● **Action item**
Once the pictures are removed, restate the data below word for word.

● **Data**
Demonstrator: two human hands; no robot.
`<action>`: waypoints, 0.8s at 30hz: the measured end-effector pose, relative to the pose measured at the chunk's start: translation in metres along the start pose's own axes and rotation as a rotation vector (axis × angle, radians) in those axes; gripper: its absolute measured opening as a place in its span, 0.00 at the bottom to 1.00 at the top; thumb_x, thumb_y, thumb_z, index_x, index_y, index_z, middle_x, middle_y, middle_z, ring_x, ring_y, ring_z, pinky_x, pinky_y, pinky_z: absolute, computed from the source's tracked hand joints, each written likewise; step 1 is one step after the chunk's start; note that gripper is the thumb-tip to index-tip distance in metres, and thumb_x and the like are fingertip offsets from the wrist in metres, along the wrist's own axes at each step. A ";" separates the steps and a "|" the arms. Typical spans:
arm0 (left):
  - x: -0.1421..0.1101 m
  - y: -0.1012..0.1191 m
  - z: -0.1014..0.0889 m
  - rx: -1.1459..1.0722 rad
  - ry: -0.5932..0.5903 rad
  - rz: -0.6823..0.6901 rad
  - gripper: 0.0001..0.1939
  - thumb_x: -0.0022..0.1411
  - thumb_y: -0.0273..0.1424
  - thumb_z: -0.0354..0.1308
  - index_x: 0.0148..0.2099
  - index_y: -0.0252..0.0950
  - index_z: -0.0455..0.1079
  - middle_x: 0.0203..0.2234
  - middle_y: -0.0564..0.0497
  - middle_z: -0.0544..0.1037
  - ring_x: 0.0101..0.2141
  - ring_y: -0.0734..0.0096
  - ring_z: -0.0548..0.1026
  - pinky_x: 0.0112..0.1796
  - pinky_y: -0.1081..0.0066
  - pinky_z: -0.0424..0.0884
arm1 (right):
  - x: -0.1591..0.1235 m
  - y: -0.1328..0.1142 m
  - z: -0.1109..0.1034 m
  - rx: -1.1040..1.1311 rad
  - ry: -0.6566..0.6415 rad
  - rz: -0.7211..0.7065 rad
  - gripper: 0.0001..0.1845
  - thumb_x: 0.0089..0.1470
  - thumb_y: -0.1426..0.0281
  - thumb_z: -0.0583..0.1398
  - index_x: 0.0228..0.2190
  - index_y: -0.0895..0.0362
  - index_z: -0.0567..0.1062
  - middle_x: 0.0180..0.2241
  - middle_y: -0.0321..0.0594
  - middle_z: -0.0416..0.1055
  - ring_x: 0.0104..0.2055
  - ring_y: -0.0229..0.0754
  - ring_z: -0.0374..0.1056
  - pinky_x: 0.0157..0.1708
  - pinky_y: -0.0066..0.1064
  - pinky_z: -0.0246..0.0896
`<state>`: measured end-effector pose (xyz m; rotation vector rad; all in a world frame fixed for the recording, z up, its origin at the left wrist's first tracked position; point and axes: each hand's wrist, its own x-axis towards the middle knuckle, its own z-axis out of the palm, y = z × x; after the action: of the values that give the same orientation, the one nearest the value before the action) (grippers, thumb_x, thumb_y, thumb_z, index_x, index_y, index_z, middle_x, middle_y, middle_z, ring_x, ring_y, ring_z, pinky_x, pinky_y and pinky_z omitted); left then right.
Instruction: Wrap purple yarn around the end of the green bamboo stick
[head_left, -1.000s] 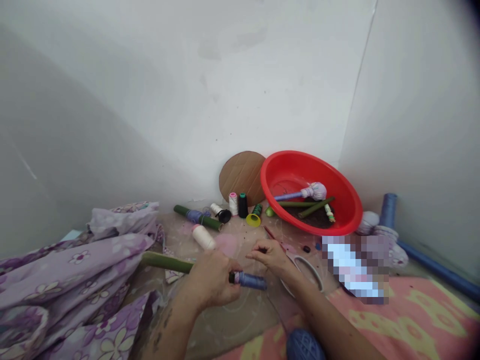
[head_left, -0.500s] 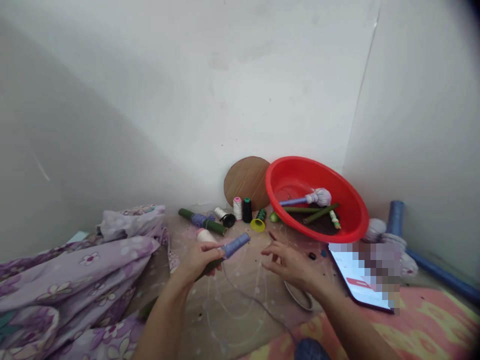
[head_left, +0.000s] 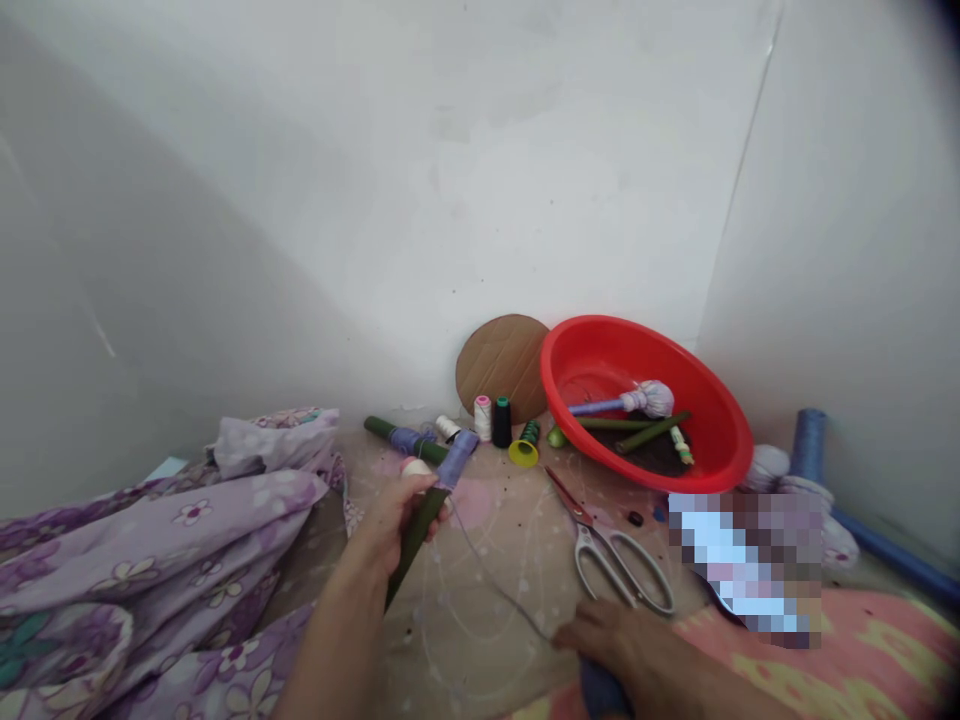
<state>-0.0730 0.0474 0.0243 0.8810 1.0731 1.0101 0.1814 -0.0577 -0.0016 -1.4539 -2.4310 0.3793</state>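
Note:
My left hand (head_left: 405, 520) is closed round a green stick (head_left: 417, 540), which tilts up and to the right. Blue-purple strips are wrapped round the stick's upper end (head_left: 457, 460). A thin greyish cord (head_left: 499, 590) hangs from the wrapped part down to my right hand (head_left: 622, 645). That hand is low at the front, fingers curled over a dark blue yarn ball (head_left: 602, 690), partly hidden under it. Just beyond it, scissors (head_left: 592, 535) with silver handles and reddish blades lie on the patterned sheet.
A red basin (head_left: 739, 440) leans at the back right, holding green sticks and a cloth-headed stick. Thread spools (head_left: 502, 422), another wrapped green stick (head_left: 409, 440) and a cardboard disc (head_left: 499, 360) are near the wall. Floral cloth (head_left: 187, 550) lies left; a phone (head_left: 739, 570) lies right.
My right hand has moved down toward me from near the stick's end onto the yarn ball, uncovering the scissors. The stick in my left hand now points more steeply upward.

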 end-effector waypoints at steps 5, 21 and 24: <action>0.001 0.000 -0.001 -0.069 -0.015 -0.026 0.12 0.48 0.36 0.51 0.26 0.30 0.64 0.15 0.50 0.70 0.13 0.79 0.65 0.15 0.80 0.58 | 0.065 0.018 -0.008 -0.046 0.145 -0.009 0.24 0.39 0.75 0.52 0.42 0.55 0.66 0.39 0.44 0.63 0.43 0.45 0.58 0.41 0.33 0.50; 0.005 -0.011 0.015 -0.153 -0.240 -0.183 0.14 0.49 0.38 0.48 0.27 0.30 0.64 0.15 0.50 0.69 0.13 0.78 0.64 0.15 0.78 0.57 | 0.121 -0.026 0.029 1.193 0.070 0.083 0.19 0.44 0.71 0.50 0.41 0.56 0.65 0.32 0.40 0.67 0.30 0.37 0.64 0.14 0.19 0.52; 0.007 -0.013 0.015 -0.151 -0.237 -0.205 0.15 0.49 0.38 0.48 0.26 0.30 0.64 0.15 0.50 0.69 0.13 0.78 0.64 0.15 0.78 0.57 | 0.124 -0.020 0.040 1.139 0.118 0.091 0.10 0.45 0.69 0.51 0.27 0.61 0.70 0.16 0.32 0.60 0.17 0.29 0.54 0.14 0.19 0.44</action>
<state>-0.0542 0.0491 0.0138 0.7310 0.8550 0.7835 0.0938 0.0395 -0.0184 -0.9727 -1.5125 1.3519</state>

● **Output of the exercise**
Demonstrator: two human hands; no robot.
`<action>`: waypoints, 0.8s at 30hz: the measured end-effector pose, relative to the pose measured at the chunk's start: translation in metres along the start pose's own axes and rotation as a rotation vector (axis × angle, radians) in those axes; gripper: its absolute measured opening as a place in its span, 0.00 at the bottom to 1.00 at the top; thumb_x, thumb_y, thumb_z, index_x, index_y, index_z, middle_x, middle_y, middle_z, ring_x, ring_y, ring_z, pinky_x, pinky_y, pinky_z: absolute, computed from the source's tracked hand joints, each written likewise; step 1 is one step after the chunk's start; note that gripper is the thumb-tip to index-tip distance in metres, and thumb_x and the like are fingertip offsets from the wrist in metres, along the wrist's own axes at each step. A ";" separates the steps and a "|" the arms. Typical spans:
arm0 (left):
  - x: -0.1421..0.1101 m
  - y: -0.1012..0.1191 m
  - z: -0.1014..0.0889 m
  - rx: -1.1459..1.0722 rad
  - ry: -0.5932..0.5903 rad
  - rz: -0.6823..0.6901 rad
  - gripper: 0.0001..0.1939
  - thumb_x: -0.0022..0.1411
  - thumb_y: -0.0273..0.1424
  - thumb_z: -0.0354..0.1308
  - index_x: 0.0148..0.2099
  - index_y: -0.0252..0.0950
  - index_z: -0.0455..0.1079
  - middle_x: 0.0203..0.2234
  - middle_y: -0.0564..0.0497
  - middle_z: -0.0544..0.1037
  - ring_x: 0.0101..0.2141
  - ring_y: -0.0734..0.0096
  - ring_z: -0.0548..0.1026
  - pinky_x: 0.0112..0.1796
  - pinky_y: -0.1081..0.0066
  - pinky_z: -0.0424..0.0884
arm1 (right):
  - x: -0.1591..0.1235 m
  - y: -0.1328..0.1142 m
  - z: -0.1109..0.1034 m
  - rx: -1.1040..1.1311 rad
  - ry: -0.6566..0.6415 rad
  - rz: -0.7211..0.7065 rad
  - gripper: 0.0001..0.1845
  - thumb_x: 0.0089..0.1470
  - thumb_y: -0.1426..0.0281
  - thumb_z: -0.0583..0.1398
  - index_x: 0.0228..0.2190
  - index_y: -0.0895..0.0362
  - index_z: -0.0567..0.1062
  - middle_x: 0.0180..0.2241
  - middle_y: -0.0321..0.0594
  - middle_z: -0.0416..0.1055
  - ring_x: 0.0104..0.2055
  - ring_y: -0.0229..0.0754
  - ring_z: -0.0374..0.1056
  - pinky_x: 0.0157..0.1708
  - pinky_y: -0.0066..0.1064
  - pinky_z: -0.0246..0.0896
`<state>`: measured end-effector pose (xyz m; rotation vector rad; all in a world frame fixed for the recording, z up, its origin at the left wrist's first tracked position; point and axes: each hand's wrist, its own x-axis towards the middle knuckle, its own z-axis out of the palm, y = z × x; after the action: of the values that give the same orientation, the one nearest the value before the action) (grippers, thumb_x, thumb_y, thumb_z, index_x, index_y, index_z, middle_x, middle_y, middle_z, ring_x, ring_y, ring_z, pinky_x, pinky_y and pinky_z omitted); left then right.
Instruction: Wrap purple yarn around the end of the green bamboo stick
[head_left, -1.000s] 
[head_left, -0.500s] 
[head_left, +0.000s] 
<state>-0.0730 0.0474 0.0243 0.8810 1.0731 1.0101 0.1814 -0.0577 -0.0016 -1.4539 -2.4310 0.3793</state>
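Note:
My left hand (head_left: 405, 520) is closed round a green stick (head_left: 417, 540), which tilts up and to the right. Blue-purple strips are wrapped round the stick's upper end (head_left: 457, 460). A thin greyish cord (head_left: 499, 590) hangs from the wrapped part down to my right hand (head_left: 622, 645). That hand is low at the front, fingers curled over a dark blue yarn ball (head_left: 602, 690), partly hidden under it. Just beyond it, scissors (head_left: 592, 535) with silver handles and reddish blades lie on the patterned sheet.
A red basin (head_left: 739, 440) leans at the back right, holding green sticks and a cloth-headed stick. Thread spools (head_left: 502, 422), another wrapped green stick (head_left: 409, 440) and a cardboard disc (head_left: 499, 360) are near the wall. Floral cloth (head_left: 187, 550) lies left; a phone (head_left: 739, 570) lies right.
My right hand has moved down toward me from near the stick's end onto the yarn ball, uncovering the scissors. The stick in my left hand now points more steeply upward.
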
 end-effector waypoints at steps 5, 21 and 24: <action>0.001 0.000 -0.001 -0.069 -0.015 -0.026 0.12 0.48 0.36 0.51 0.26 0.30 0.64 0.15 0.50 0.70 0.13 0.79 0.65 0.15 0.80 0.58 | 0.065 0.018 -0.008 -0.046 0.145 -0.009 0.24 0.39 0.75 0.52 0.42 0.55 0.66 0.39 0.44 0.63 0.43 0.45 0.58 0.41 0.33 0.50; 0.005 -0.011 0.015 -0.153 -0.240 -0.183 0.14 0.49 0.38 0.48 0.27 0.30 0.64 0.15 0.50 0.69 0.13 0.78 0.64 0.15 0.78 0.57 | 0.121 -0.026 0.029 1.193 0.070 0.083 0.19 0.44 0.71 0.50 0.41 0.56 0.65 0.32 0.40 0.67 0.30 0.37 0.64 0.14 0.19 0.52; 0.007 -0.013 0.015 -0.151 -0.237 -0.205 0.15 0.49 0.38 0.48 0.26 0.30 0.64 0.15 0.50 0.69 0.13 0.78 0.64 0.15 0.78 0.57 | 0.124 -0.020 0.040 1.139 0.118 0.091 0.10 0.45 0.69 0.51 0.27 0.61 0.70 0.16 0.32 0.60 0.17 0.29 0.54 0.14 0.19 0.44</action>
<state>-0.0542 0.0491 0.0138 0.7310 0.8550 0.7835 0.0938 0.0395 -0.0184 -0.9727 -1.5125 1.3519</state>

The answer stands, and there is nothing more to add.